*Task to complete*:
Every record that follows needs to be written out again, exactly.
-- Dataset extract follows --
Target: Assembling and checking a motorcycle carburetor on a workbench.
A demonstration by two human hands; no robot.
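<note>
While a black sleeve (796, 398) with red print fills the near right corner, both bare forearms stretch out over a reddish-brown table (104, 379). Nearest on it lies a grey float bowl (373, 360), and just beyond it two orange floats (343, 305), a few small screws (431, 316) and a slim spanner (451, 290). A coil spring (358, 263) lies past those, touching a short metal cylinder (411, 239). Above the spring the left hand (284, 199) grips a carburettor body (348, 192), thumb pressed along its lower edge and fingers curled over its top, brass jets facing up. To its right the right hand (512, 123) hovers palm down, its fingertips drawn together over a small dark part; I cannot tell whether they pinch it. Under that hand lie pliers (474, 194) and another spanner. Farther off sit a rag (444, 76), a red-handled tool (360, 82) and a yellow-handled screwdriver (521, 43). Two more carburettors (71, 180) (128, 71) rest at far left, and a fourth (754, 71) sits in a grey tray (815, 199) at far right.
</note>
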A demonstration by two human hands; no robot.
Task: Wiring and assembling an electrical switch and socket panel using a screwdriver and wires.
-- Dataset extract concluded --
*Answer box*:
Target: Assembling and checking a motorcycle carburetor on a workbench.
A demonstration by two human hands; no robot.
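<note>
While a black sleeve (796, 398) with red print fills the near right corner, both bare forearms stretch out over a reddish-brown table (104, 379). Nearest on it lies a grey float bowl (373, 360), and just beyond it two orange floats (343, 305), a few small screws (431, 316) and a slim spanner (451, 290). A coil spring (358, 263) lies past those, touching a short metal cylinder (411, 239). Above the spring the left hand (284, 199) grips a carburettor body (348, 192), thumb pressed along its lower edge and fingers curled over its top, brass jets facing up. To its right the right hand (512, 123) hovers palm down, its fingertips drawn together over a small dark part; I cannot tell whether they pinch it. Under that hand lie pliers (474, 194) and another spanner. Farther off sit a rag (444, 76), a red-handled tool (360, 82) and a yellow-handled screwdriver (521, 43). Two more carburettors (71, 180) (128, 71) rest at far left, and a fourth (754, 71) sits in a grey tray (815, 199) at far right.
</note>
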A demonstration by two human hands; no robot.
Task: Wiring and assembling an electrical switch and socket panel using a screwdriver and wires.

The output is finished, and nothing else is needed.